AR (augmented reality) is beginning to grow in popularity for a number of industries including construction. Add to that the fact that technology providers are coming out with new solutions, and the opportunities for businesses are vast.
Gartner places AR (augmented reality) on its recent five distinct emerging technology trends list. It falls within the category of sensing and mobility, which combines sensor technologies with AI to enable businesses to gain a better understanding of the world around them. Mordor Intelligence also gives AR some pretty significant growth predictions, with the market experiencing a growth rate of 151.93% between 2019 and 2024.
The big takeaway here is that if you aren’t using AR already, you likely will be using it in the future, as the technology will become more prevalent among businesses. Technology providers are responding too, coming to market will new industry-specific solutions that could be a game changer.
As one example, in mid-September, Trimble introduced its Trimble SiteVision system, which is an outdoor AR solution that enables users to visualize 2D and 3D data on virtually any project site with cellular or Internet connectivity. The result is more efficient planning, collaboration, and reporting.
The system includes both the software—SiteVision—and hardware—Trimble SiteVision Integrated Positioning System integrates the Trimble Catalyst DA1 Antenna, Electronic Distance Measurement rangefinder and power management into a handheld device that connects to a user’s Android mobile phone.
With the combined hardware and software, users can view 3D models and assets in a real-world environment at a one-to-one scale, from any angle or position. The technology also enables users to visualize digital models from a wide range of data collection, design, and constructible modeling tools in an open industry-standard formats, including IFC and LandXML.

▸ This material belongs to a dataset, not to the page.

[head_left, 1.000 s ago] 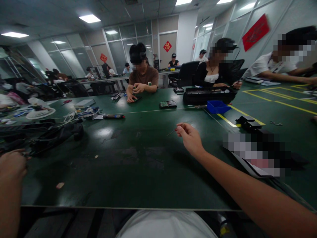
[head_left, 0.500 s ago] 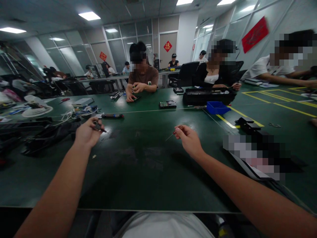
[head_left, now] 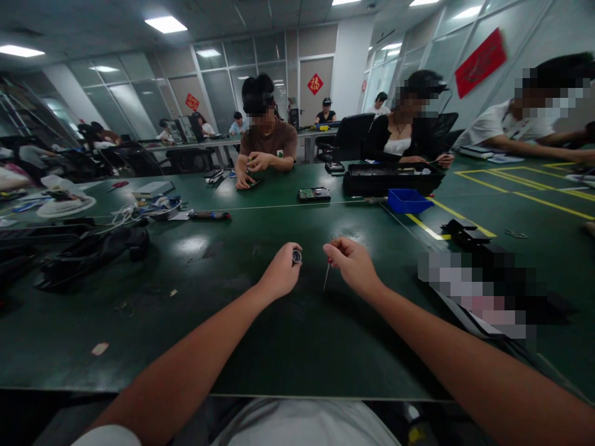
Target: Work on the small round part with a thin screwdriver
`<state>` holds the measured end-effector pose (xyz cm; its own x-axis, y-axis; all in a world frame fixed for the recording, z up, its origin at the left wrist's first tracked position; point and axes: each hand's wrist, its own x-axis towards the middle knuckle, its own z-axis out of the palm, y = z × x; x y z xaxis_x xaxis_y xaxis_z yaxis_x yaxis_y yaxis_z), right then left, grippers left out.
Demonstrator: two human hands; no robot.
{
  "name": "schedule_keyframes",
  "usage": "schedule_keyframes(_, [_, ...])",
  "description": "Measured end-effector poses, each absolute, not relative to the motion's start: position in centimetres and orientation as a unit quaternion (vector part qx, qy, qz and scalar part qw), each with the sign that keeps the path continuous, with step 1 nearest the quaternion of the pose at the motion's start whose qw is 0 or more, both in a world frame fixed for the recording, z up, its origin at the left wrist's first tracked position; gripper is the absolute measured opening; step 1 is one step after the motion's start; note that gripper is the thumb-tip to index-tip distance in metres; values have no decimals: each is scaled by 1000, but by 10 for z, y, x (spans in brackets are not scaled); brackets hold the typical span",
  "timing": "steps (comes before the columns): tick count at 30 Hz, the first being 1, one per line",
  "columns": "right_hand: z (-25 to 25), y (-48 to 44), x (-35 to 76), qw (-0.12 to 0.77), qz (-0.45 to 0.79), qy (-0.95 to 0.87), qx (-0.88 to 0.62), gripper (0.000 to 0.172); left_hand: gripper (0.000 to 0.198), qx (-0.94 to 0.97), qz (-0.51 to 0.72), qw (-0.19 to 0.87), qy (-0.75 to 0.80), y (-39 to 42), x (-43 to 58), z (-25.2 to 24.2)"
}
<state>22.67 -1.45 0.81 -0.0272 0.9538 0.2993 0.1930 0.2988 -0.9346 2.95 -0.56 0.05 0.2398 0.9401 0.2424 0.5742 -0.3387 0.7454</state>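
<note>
Small round metal part (head_left: 296, 256) sits pinched at the curled fingertips of the left hand (head_left: 280, 275), at frame centre above the green table (head_left: 232, 322). Beside it, the right hand (head_left: 356, 265) pinches a thin pin (head_left: 326, 277) hanging point-down.

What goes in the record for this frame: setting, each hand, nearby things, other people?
Setting: green table in a shared workroom
Left: left hand pinches a small round part
Right: right hand pinches a thin tool, tip pointing down
Hands: close together, not touching
Farther across: circuit board, blue bin, black case
Others: person in brown shirt seated opposite, hands on a small item; more people to the right
</note>
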Motion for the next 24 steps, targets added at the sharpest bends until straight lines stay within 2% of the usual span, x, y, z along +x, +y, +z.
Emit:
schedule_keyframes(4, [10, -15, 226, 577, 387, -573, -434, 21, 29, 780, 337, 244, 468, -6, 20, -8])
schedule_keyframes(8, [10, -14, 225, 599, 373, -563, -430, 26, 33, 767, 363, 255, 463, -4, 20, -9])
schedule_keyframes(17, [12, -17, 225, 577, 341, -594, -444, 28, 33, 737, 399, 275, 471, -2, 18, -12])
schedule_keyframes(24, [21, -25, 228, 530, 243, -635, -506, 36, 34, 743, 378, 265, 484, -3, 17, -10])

Using Trimble Connect cloud-based hosting, SiteVision can access models from all stages of the lifecycle of infrastructure and buildings—from initial concepts of roads or buildings through the operations and maintenance phase of the assets. The benefit here is it can help increase collaboration, enhance work accuracy, and ultimately improve operations and utilization.
Let’s take a look at an example, because this is where it gets really cool. City planners can visualize a new building design in the exact spot it is going to be built. Here a work crew can identify position of underground cables or pipes before they even start digging. Also, an electric utility can confirm the placement of the poles and lines with customers or crews, while the construction supervisor can assess the progress of heavy equipment by visualizing actual work performed against the site plan.
The opportunities for AR in the construction industry are really endless. The bottomline is construction companies can tap into the technology to understand complex projects in a visual way—and the technology is here today. Are you going to embrace it?